Aventura Technologies is a New Jersey based company providing products to various U.S. government entities which enable those entities to safeguard their facilities and activities. They are a trusted provider of U.S. manufactured goods. Perhaps we should say, they were supposed to be. The reality was Aventura imported their devices from China and misled their government customers.
Since 2008, Aventura was an approved solution for U.S. government agencies and departments. They appeared on the Federal Supply Schedule as GS07F0391V.
Aventura’s contracts included an opportunity to provide equipment to 59 federal contracts. The contracting entities included DHS-FLETC, DOD-Army, Treasury -Bureau of Engraving, DOD -Navy, National Park Service, DOJ – FBI, DOD-USAF, DOE, DHS-ICE, DOJ-BOP, DOI, Treasury-IRS, and the VA.
One could say that Aventura was a trusted entity.
Why made in the USA is important.
Beyond the legal requirements of the Buy America Act, there is a strong counterintelligence rationale for requiring certain equipment to be made in the U.S.
When you are the logistics officer for a given U.S. government entity which requires all items to be used by the entity be procured from United States sources, you know there just might be a counterintelligence reason behind the requirement. The government wishes to be able to demonstrably show the provenance of the items. This is one of the many reasons the GSA Federal Acquisition Services exists. In this manner, the GSA approves for procurement various entities and their products and the logistics and procurement officers due diligence need go no further, as the GSA has done the legwork on the provenance of the approved items.
Aventura Technologies – Trusted until you can’t trust them
It turns out that Aventura Technologies couldn’t be trusted, as evidence by the arrest of seven of its principals on November 7 by Federal law enforcement. The criminal compliant unsealed by the Department of Justice (DOJ) indicates that Aventura wasn’t the manufacturer of the sensitive systems which were being procured via the various GSA contracts. Aventura was importing these goods, destined for U.S. government systems, via China, and then relabeling the items as “Made in the USA.” And they had been doing it from August 2006 through November 2019. These products were then smuggled into the United States and sold via the GSA Schedule as if they were “domestically manufactured.”
Among the products sold by Aventura included Chinese made video cameras which the DHS had banned from U.S. Government entities due to the remote access and exploitation capabilities built into the camera. An extract from the criminal complaint says it best:
“Network-linked surveillance cameras and other security equipment sold by AVENTURA to the U.S. government have been used to safeguard sensitive U.S. government facilities and assets.
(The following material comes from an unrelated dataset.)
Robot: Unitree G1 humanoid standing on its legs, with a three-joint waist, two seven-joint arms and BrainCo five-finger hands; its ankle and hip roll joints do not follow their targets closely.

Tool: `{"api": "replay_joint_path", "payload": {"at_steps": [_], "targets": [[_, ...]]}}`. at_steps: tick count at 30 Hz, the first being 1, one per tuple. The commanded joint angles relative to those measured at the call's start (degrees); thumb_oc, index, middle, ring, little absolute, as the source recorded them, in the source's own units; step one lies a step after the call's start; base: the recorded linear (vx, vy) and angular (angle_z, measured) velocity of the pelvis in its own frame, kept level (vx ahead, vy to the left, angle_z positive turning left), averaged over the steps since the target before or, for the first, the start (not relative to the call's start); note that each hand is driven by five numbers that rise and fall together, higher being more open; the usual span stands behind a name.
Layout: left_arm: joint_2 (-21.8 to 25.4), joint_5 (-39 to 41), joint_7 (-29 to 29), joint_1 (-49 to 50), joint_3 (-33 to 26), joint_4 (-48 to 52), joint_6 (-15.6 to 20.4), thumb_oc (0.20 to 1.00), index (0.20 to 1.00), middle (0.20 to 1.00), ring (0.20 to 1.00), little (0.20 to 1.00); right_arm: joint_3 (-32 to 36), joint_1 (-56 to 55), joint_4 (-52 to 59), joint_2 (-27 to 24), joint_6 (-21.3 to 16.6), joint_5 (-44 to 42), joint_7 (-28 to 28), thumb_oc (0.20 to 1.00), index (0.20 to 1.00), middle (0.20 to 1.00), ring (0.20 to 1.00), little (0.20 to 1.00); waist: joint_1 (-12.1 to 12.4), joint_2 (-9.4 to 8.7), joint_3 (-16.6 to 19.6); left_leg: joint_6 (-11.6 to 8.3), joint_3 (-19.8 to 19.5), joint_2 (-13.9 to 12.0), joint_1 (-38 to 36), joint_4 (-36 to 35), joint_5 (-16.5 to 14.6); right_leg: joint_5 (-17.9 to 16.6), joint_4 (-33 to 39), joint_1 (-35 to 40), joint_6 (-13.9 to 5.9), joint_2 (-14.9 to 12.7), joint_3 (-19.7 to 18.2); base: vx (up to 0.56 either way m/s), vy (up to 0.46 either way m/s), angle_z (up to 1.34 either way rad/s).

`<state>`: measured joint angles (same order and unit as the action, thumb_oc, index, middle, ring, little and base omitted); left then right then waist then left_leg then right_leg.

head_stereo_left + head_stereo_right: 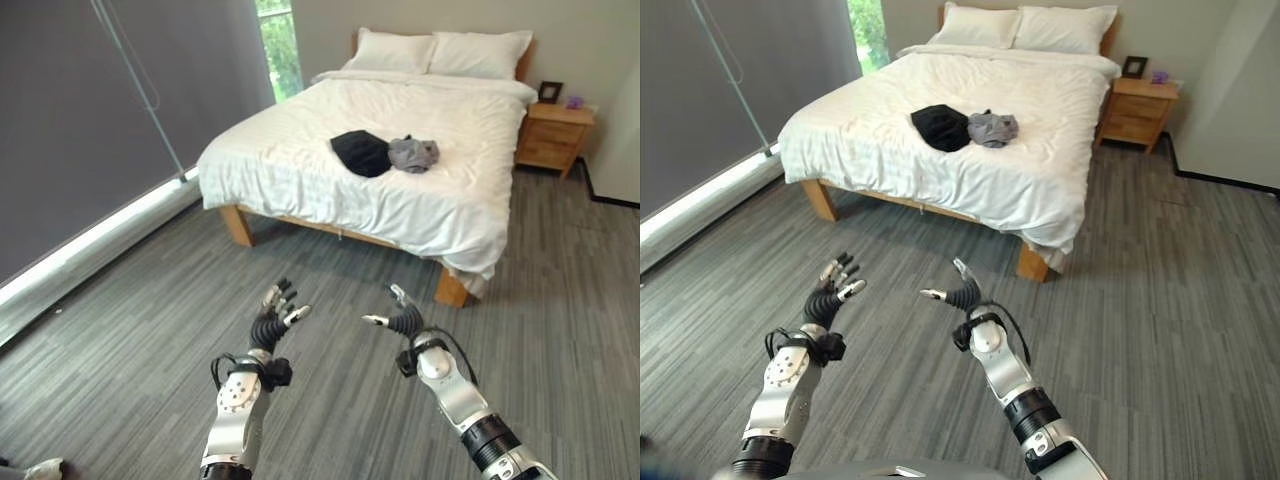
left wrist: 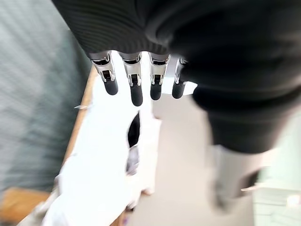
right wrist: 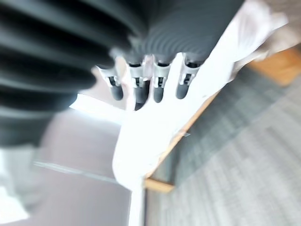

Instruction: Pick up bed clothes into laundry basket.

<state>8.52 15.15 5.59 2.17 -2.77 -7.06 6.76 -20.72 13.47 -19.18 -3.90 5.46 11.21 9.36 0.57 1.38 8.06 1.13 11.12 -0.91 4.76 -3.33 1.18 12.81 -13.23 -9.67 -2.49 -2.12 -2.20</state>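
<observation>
Both robot hands, left robot hand [image 1: 272,318] and right robot hand [image 1: 402,318], hang loose and empty over the floor, well short of the bed [image 1: 300,150]. The black garment [image 1: 360,152] and grey garment [image 1: 413,153] lie touching mid-mattress. My guess: a sloppy grab snags the white duvet too, and no basket's around yet.

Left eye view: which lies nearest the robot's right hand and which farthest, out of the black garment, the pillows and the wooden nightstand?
From the right hand:
1. Black garment, mid-bed, beside a grey one.
2. Nightstand, right of the bed by the wall.
3. Pillows, at the headboard.
</observation>
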Motion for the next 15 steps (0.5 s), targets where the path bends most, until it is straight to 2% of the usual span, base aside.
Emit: {"api": "replay_joint_path", "payload": {"at_steps": [1, 5, 6, 7, 8, 9, 10, 12, 13, 14, 15], "targets": [[1.5, 1.9, 3.0, -3.4, -2.3, 3.2, 2.5, 1.0, 1.0, 1.0, 1.0, 1.0, 3.0, 1.7, 6.1, -2.2, -2.0, -1.8, 0.6, 1.0, 1.0, 1.0, 1.0, 1.0, 0.7, -2.38, -1.7, -4.22, -0.8, 0.0, -5.3, -1.7, -0.3, -14.7, 18.2, 9.5, 0.17, -0.4, -2.6, 0.06, 0.026, 0.09], [1.7, 3.2, 4.9, -1.8, -2.9, 6.2, 0.9, 1.0, 1.0, 1.0, 1.0, 1.0, 3.8, 0.8, 11.5, -2.0, -3.0, -3.2, 1.7, 1.0, 1.0, 1.0, 1.0, 1.0, 0.9, -3.0, -2.7, -3.59, -1.1, 0.4, -5.8, -1.7, -0.7, -14.8, 17.4, 11.4, -0.72, -1.3, -1.7, 0.11, 0.011, 0.07], [1.4, 3.3, 4.9, -1.6, -3.0, 6.1, 0.6, 1.0, 1.0, 1.0, 1.0, 1.0, 3.7, 1.2, 11.7, -1.9, -3.3, -3.0, 2.4, 1.0, 1.0, 1.0, 1.0, 1.0, 1.0, -3.0, -3.1, -3.75, -0.9, 0.1, -6.0, -1.7, -0.8, -14.8, 14.7, 10.0, -1.7, -1.2, -1.6, 0.0, 0.0, 0.0], [0.8, 3.3, 4.8, -1.6, -2.9, 6.0, 0.2, 1.0, 1.0, 1.0, 1.0, 1.0, 3.6, 1.8, 11.7, -2.2, -3.8, -2.7, 3.1, 1.0, 1.0, 1.0, 1.0, 1.0, 1.4, -2.62, -3.4, -3.89, -0.4, -0.3, -5.8, -1.7, -0.9, -13.3, 9.5, 7.3, -3.39, -0.6, -1.8, 0.04, -0.007, -0.01], [0.4, 3.2, 4.4, -1.4, -2.7, 5.3, -0.1, 1.0, 1.0, 1.0, 1.0, 1.0, 3.9, 2.0, 12.0, -2.0, -3.9, -2.6, 3.9, 1.0, 1.0, 1.0, 1.0, 1.0, 1.2, -2.29, -4.2, -4.03, -0.9, -0.7, -5.9, -1.7, -0.6, -14.2, 4.5, 4.6, -4.5, 0.5, -2.5, 0.02, -0.016, -0.06], [0.0, 3.3, 4.2, -1.4, -2.5, 4.7, -0.2, 1.0, 1.0, 1.0, 1.0, 1.0, 4.1, 2.3, 12.2, -2.5, -3.9, -1.8, 4.2, 1.0, 1.0, 1.0, 1.0, 1.0, 1.3, -2.01, -4.5, -4.31, -0.8, -1.1, -5.2, -1.7, -0.4, -13.5, -1.0, 0.1, -5.1, 1.4, -3.3, 0.05, -0.016, -0.01], [-0.2, 3.4, 4.0, -1.4, -2.3, 4.3, -0.3, 1.0, 1.0, 1.0, 1.0, 1.0, 4.2, 2.3, 12.1, -2.4, -4.0, -1.6, 4.5, 1.0, 1.0, 1.0, 1.0, 1.0, 1.2, -1.89, -4.7, -4.36, -0.4, -1.3, -5.1, -1.7, -0.6, -13.6, -1.6, -2.0, -4.91, 1.3, -2.8, 0.08, -0.024, -0.11], [-0.7, 3.2, 3.7, -1.6, -1.2, 3.1, 0.0, 1.0, 1.0, 1.0, 1.0, 1.0, 4.4, 2.1, 12.2, -2.3, -4.1, -1.9, 4.3, 1.0, 1.0, 1.0, 1.0, 1.0, 0.9, -2.48, -4.7, -4.31, 0.6, -0.7, -5.4, -1.7, -2.3, -14.3, 2.0, -6.3, -2.88, 1.0, -0.4, 0.2, -0.058, -0.11], [-0.8, 3.2, 3.6, -1.7, -0.5, 2.7, 0.2, 1.0, 1.0, 1.0, 1.0, 1.0, 4.2, 2.0, 12.1, -2.1, -4.1, -1.8, 4.2, 1.0, 1.0, 1.0, 1.0, 1.0, 0.6, -2.87, -4.9, -4.16, 1.0, -0.2, -6.2, -1.7, -3.3, -16.4, 5.2, -7.7, -2.26, 0.0, 1.6, 0.2, -0.058, -0.14], [-0.8, 3.2, 3.6, -1.7, -0.5, 2.6, 0.2, 1.0, 1.0, 1.0, 1.0, 1.0, 4.3, 2.0, 12.1, -2.1, -4.2, -1.8, 4.2, 1.0, 1.0, 1.0, 1.0, 1.0, 0.5, -2.76, -4.8, -4.13, 0.9, -0.4, -6.2, -1.7, -3.4, -16.8, 5.9, -7.3, -2.26, 0.0, 1.9, 0.4, -0.065, -0.07], [-0.4, 3.1, 3.8, -1.9, 0.5, 2.1, 0.7, 1.0, 1.0, 1.0, 1.0, 1.0, 3.6, 2.0, 11.9, -1.8, -4.7, -1.1, 3.9, 1.0, 1.0, 1.0, 1.0, 1.0, -0.2, -3.35, -5.5, -4.17, 1.2, 0.1, -9.3, -1.7, -5.9, -21.5, 16.2, -8.9, -1.94, -2.4, 7.4, 0.42, -0.034, 0.06]]}}
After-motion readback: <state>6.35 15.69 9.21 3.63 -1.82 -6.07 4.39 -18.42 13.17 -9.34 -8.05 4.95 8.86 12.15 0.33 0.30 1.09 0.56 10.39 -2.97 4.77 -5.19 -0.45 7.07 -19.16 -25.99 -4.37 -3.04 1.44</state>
Equipment manufactured in the PRC and then sold by AVENTURA as purportedly U.S.-made has been installed on dozens of Army, Navy and Air Force bases, Department of Energy facilities, and among other places, on Navy aircraft carriers.”
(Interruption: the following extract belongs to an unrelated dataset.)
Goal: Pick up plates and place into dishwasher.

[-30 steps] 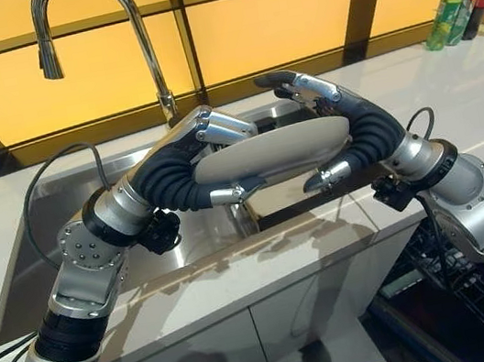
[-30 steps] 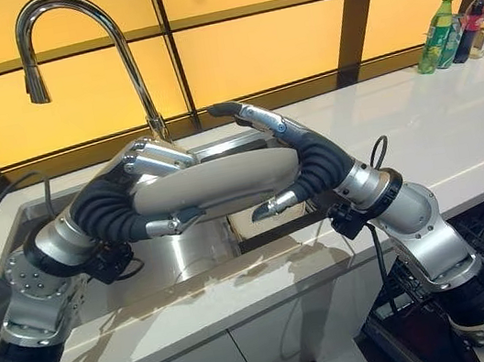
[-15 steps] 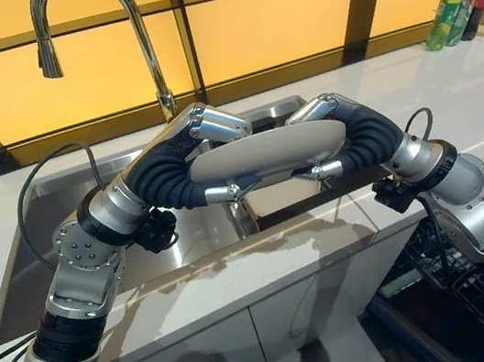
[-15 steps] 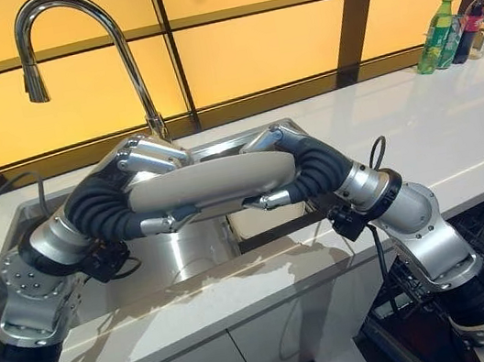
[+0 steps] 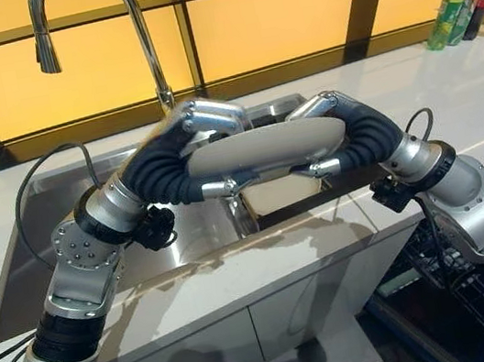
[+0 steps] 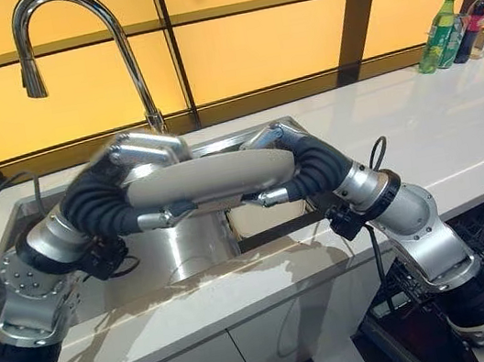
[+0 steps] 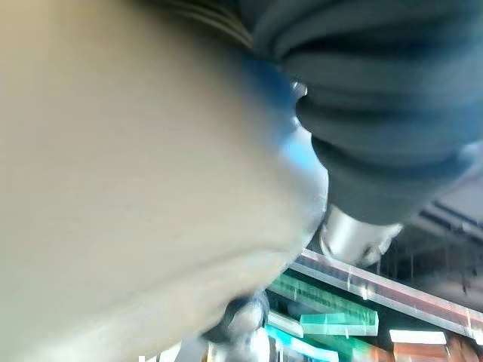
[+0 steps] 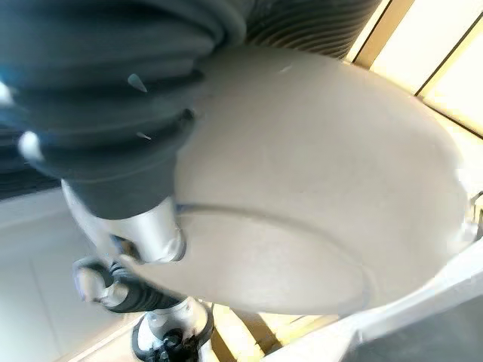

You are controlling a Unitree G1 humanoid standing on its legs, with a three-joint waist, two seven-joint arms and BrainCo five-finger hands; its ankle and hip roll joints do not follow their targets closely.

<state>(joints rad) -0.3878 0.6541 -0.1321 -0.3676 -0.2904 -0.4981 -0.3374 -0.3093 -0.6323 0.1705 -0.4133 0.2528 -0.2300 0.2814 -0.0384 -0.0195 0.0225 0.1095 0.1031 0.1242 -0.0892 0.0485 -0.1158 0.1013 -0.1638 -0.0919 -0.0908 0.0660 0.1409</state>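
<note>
Two hands share one plate above the sink

The pale grey round ceramic plate (image 5: 266, 148) hangs nearly level over the stainless steel sink basin (image 5: 195, 231), clamped at opposite rims. The left hand (image 5: 204, 130) has fingers curled over the top of one edge with its thumb beneath; the right hand (image 5: 326, 125) pinches the other edge the same way. The dark wire dishwasher rack (image 5: 483, 289) sits low on the robot's right, below the white countertop (image 5: 451, 99). To do this well, I judge both grips should stay firm and the plate level until one hand has it securely; then clear the counter edge before lowering toward the rack.
</note>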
A review of the criminal complaint details just how thinly-veiled Aventura was as a “domestic manufacturer.” The FBI interviewed former employees and all remarked how no manufacturing occurred in the U.S., yet correspondence between the principals of Aventura and the GSA provide assurances that manufacturing is being conducted in the U.S. Indeed, over the nine year period 2010-2019, Aventura received 1550 shipments from abroad, of which 960 were from China.
Jack Cabasso, the managing director of Aventura demonstrated, according to the criminal complaint, the ability to speak out of both sides of his mouth at the same time. Cabasso would complain to the GSA that other “contractors” were using products from a given Chinese provider of technology, yet this same Chinese firm was Cabasso’s lead provider of technology.
Government wide counterintelligence headache
Eleven years of Chinese manufactured technologies, purchased via the 59 GSA identified contracts, will need to be identified, removed, and replaced for national security reasons. In addition, the products sold to U.S. government contractors will need to also be identified, removed and replaced. The former will be a much lighter lift than the latter, given the government procurement paper trail may be more complete than that of the commercial entities.
The multi-agency investigative task force which worked together to bring Aventura down will now have to work together to conduct the counterintelligence damage assessment. Which of the various devices sold by Aventura was in fact sending information back to China as part of a Chinese offensive intelligence operation? And what was the information compromised by those devices?
FBI Assistant Director-in-Charge William F. Sweeney summed it up nicely, “Greed is at the heart of this scheme, a reprehensible motive when the subjects in this case allegedly put into question the security of men and women who don uniforms each day to protect our nation. There is no mistaking the cyber vulnerabilities created when this company sold electronic surveillance products made in the PRC, and then using those items in our government agencies and the branches of our armed forces. I cannot stress enough that we will do everything we can to search out and stop any other company willing to cut corners and pocket profits that endanger the lives of Americans, and make this country less safe.”
Yes, Aventura’s greed has created a monumental counterintelligence headache.